**Assignment**
Nothing in the records may be altered. Repeat them in full.

Records drawn from a dataset
—————
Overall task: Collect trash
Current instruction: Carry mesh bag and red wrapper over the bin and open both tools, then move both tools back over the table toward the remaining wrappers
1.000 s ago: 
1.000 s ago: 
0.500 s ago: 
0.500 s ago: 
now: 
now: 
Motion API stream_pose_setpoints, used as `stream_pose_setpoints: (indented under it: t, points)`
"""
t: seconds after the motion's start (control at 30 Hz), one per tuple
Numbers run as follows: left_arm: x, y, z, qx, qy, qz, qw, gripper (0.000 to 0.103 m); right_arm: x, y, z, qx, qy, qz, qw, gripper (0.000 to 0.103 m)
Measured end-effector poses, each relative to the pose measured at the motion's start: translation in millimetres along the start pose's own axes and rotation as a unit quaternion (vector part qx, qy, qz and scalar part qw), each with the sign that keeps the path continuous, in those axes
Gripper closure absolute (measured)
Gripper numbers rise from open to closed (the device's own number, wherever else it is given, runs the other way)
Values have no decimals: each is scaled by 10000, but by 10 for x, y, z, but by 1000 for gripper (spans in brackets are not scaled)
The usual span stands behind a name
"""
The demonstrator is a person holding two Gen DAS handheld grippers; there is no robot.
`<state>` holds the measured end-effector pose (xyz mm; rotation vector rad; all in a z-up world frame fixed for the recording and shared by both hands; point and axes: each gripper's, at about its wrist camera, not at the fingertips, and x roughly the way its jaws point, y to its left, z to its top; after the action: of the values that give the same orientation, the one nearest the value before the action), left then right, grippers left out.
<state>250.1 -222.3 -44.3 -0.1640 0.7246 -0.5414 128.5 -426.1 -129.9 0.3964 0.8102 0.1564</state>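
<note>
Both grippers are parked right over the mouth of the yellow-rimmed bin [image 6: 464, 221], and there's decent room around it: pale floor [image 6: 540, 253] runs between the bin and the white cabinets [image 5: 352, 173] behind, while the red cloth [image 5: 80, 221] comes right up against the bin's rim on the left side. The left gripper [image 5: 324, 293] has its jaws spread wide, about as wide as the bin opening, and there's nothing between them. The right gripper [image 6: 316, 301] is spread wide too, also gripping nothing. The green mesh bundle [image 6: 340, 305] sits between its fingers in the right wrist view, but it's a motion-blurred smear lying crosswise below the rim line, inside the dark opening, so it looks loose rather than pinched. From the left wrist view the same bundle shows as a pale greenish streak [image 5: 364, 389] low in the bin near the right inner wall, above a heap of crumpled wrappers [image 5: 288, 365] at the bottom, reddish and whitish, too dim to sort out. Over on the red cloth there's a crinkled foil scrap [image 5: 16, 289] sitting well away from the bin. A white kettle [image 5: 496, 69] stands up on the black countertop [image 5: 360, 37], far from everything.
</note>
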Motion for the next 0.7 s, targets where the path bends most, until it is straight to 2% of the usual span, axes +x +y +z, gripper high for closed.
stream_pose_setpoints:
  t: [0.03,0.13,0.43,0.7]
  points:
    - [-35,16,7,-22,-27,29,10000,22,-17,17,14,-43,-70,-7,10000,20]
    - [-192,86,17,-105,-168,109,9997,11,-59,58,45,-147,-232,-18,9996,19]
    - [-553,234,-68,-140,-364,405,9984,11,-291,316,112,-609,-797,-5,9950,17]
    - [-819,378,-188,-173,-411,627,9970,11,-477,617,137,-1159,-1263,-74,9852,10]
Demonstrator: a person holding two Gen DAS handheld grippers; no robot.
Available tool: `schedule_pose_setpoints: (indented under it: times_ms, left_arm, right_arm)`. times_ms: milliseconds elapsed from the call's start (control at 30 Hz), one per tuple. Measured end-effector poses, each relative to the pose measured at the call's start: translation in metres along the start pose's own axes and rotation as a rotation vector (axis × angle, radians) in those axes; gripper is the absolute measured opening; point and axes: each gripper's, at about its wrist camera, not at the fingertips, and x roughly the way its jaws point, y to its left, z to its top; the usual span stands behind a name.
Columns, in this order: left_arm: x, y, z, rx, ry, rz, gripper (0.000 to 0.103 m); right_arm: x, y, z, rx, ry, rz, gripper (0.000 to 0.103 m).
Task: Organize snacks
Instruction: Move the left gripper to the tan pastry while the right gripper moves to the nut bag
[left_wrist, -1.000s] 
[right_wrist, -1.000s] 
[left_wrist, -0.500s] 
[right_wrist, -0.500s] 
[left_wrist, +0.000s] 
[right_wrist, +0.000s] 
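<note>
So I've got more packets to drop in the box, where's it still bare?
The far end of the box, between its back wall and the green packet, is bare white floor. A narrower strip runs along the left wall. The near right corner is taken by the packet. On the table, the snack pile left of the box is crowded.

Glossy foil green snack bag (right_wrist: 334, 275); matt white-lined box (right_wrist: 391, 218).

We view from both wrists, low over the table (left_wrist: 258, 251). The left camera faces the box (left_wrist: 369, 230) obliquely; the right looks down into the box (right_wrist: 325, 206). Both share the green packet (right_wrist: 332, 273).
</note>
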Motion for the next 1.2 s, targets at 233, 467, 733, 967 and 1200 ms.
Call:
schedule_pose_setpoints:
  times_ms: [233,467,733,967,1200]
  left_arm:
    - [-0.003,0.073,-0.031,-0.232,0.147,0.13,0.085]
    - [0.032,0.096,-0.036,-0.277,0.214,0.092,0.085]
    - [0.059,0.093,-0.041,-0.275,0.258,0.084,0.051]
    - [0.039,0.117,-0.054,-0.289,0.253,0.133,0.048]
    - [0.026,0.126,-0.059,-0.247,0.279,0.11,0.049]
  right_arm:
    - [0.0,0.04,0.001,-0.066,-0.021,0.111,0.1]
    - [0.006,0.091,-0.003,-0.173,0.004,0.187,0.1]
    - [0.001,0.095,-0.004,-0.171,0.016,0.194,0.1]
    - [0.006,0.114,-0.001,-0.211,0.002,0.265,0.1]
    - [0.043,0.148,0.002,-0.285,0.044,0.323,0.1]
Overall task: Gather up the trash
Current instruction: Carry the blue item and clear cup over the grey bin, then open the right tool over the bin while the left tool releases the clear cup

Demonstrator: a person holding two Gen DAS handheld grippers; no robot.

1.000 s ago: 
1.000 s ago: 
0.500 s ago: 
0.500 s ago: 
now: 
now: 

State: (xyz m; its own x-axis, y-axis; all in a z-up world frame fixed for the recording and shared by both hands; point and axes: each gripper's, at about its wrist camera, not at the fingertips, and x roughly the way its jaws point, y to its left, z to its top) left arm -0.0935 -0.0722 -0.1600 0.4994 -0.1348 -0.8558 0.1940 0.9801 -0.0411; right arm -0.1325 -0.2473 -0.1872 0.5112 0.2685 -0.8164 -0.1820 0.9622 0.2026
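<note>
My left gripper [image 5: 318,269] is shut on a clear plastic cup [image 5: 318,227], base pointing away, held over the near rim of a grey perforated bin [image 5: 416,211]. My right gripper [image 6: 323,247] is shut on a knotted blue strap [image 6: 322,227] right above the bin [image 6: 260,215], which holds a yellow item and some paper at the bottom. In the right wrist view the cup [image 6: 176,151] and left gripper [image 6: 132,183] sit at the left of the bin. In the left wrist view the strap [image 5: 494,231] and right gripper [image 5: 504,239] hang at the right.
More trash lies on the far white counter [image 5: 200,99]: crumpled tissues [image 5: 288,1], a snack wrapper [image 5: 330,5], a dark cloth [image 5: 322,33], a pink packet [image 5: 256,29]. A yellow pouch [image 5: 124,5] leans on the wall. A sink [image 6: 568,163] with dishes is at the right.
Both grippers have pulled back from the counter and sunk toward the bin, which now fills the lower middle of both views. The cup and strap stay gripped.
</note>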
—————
**Solution for this task**
Overall task: Collect trash
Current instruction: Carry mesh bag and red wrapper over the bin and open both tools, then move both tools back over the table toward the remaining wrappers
1.000 s ago: 
1.000 s ago: 
0.500 s ago: 
0.500 s ago: 
now: 
now: 
Motion API stream_pose_setpoints, used as `stream_pose_setpoints: (indented under it: t, points)`
"""
t: seconds after the motion's start (control at 30 Hz), one per tuple
Numbers run as follows: left_arm: x, y, z, qx, qy, qz, qw, gripper (0.000 to 0.103 m); right_arm: x, y, z, qx, qy, qz, qw, gripper (0.000 to 0.103 m)
Measured end-effector poses, each relative to the pose measured at the motion's start: translation in millimetres along the start pose's own axes and rotation as a unit quaternion (vector part qx, qy, qz and scalar part qw), each with the sign that keeps the path continuous, in those axes
Gripper closure absolute (measured)
Gripper numbers rise from open to closed (the device's own number, wherever else it is given, runs the other way)
Values have no decimals: each is scaled by 10000, but by 10 for x, y, z, but by 1000 for gripper (spans in brackets are not scaled)
The usual span stands behind a name
"""
The demonstrator is a person holding two Gen DAS handheld grippers; there is no robot.
`<state>` holds the measured end-effector pose (xyz mm; rotation vector rad; all in a z-up world frame fixed for the recording and shared by both hands; point and axes: each gripper's, at about its wrist camera, not at the fingertips, and x roughly the way its jaws point, y to its left, z to its top; after the action: of the values that give the same orientation, the one nearest the value before the action), left then right, grippers left out.
<state>250.1 -222.3 -44.3 -0.1640 0.7246 -0.5414 128.5 -426.1 -129.9 0.3964 0.8102 0.1564</state>
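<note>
Both grippers are parked right over the mouth of the yellow-rimmed bin [image 6: 464, 221], and there's decent room around it: pale floor [image 6: 540, 253] runs between the bin and the white cabinets [image 5: 352, 173] behind, while the red cloth [image 5: 80, 221] comes right up against the bin's rim on the left side. The left gripper [image 5: 324, 293] has its jaws spread wide, about as wide as the bin opening, and there's nothing between them. The right gripper [image 6: 316, 301] is spread wide too, also gripping nothing. The green mesh bundle [image 6: 340, 305] sits between its fingers in the right wrist view, but it's a motion-blurred smear lying crosswise below the rim line, inside the dark opening, so it looks loose rather than pinched. From the left wrist view the same bundle shows as a pale greenish streak [image 5: 364, 389] low in the bin near the right inner wall, above a heap of crumpled wrappers [image 5: 288, 365] at the bottom, reddish and whitish, too dim to sort out. Over on the red cloth there's a crinkled foil scrap [image 5: 16, 289] sitting well away from the bin. A white kettle [image 5: 496, 69] stands up on the black countertop [image 5: 360, 37], far from everything.
</note>
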Motion for the next 0.7 s, targets where the path bends most, until it is straight to 2% of the usual span, axes +x +y +z, gripper high for closed.
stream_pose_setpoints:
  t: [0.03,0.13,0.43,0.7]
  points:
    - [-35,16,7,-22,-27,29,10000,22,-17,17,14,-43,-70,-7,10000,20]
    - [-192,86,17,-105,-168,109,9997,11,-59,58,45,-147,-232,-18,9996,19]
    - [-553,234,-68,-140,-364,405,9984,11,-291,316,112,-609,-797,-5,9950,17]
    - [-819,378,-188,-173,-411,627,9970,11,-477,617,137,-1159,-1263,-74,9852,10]
Demonstrator: a person holding two Gen DAS handheld grippers; no robot.
Available tool: `schedule_pose_setpoints: (indented under it: times_ms, left_arm, right_arm)`. times_ms: milliseconds elapsed from the call's start (control at 30 Hz), one per tuple. Measured end-effector poses, each relative to the pose measured at the call's start: translation in metres along the start pose's own axes and rotation as a rotation vector (axis × angle, radians) in those axes; gripper is the absolute measured opening; point and axes: each gripper's, at about its wrist camera, not at the fingertips, and x roughly the way its jaws point, y to its left, z to its top; the usual span stands behind a name.
Columns, in this order: left_arm: x, y, z, rx, ry, rz, gripper (0.000 to 0.103 m); right_arm: x, y, z, rx, ry, rz, gripper (0.000 to 0.103 m).
Task: Organize snacks
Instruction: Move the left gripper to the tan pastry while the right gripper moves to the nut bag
[left_wrist, -1.000s] 
[right_wrist, -1.000s] 
[left_wrist, -0.500s] 
[right_wrist, -0.500s] 
[left_wrist, +0.000s] 
[right_wrist, +0.000s] 
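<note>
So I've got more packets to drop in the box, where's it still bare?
The far end of the box, between its back wall and the green packet, is bare white floor. A narrower strip runs along the left wall. The near right corner is taken by the packet. On the table, the snack pile left of the box is crowded.

Glossy foil green snack bag (right_wrist: 334, 275); matt white-lined box (right_wrist: 391, 218).

We view from both wrists, low over the table (left_wrist: 258, 251). The left camera faces the box (left_wrist: 369, 230) obliquely; the right looks down into the box (right_wrist: 325, 206). Both share the green packet (right_wrist: 332, 273).
</note>
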Motion for the next 1.2 s, targets at 233, 467, 733, 967 and 1200 ms.
Call:
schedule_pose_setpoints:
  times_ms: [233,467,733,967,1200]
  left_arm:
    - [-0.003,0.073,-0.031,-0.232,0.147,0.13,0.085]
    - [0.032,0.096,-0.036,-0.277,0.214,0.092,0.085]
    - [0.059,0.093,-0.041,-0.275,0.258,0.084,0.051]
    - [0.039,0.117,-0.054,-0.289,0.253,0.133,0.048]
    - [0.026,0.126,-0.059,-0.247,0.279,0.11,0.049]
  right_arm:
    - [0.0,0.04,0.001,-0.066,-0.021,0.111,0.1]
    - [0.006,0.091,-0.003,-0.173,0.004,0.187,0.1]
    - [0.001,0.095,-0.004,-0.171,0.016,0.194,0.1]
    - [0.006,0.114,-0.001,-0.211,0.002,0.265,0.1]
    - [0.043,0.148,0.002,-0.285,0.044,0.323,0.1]
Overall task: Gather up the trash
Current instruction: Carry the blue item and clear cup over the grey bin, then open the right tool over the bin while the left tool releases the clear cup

Demonstrator: a person holding two Gen DAS handheld grippers; no robot.

1.000 s ago: 
1.000 s ago: 
0.500 s ago: 
0.500 s ago: 
now: 
now: 

State: (xyz m; its own x-axis, y-axis; all in a z-up world frame fixed for the recording and shared by both hands; point and axes: each gripper's, at about its wrist camera, not at the fingertips, and x roughly the way its jaws point, y to its left, z to its top) left arm -0.0935 -0.0722 -0.1600 0.4994 -0.1348 -0.8558 0.1940 0.9801 -0.0411; right arm -0.1325 -0.2473 -0.1872 0.5112 0.2685 -0.8164 -0.1820 0.9622 0.2026
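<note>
My left gripper [image 5: 318,269] is shut on a clear plastic cup [image 5: 318,227], base pointing away, held over the near rim of a grey perforated bin [image 5: 416,211]. My right gripper [image 6: 323,247] is shut on a knotted blue strap [image 6: 322,227] right above the bin [image 6: 260,215], which holds a yellow item and some paper at the bottom. In the right wrist view the cup [image 6: 176,151] and left gripper [image 6: 132,183] sit at the left of the bin. In the left wrist view the strap [image 5: 494,231] and right gripper [image 5: 504,239] hang at the right.
More trash lies on the far white counter [image 5: 200,99]: crumpled tissues [image 5: 288,1], a snack wrapper [image 5: 330,5], a dark cloth [image 5: 322,33], a pink packet [image 5: 256,29]. A yellow pouch [image 5: 124,5] leans on the wall. A sink [image 6: 568,163] with dishes is at the right.
Both grippers have pulled back from the counter and sunk toward the bin, which now fills the lower middle of both views. The cup and strap stay gripped.
</note>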

This completes the response.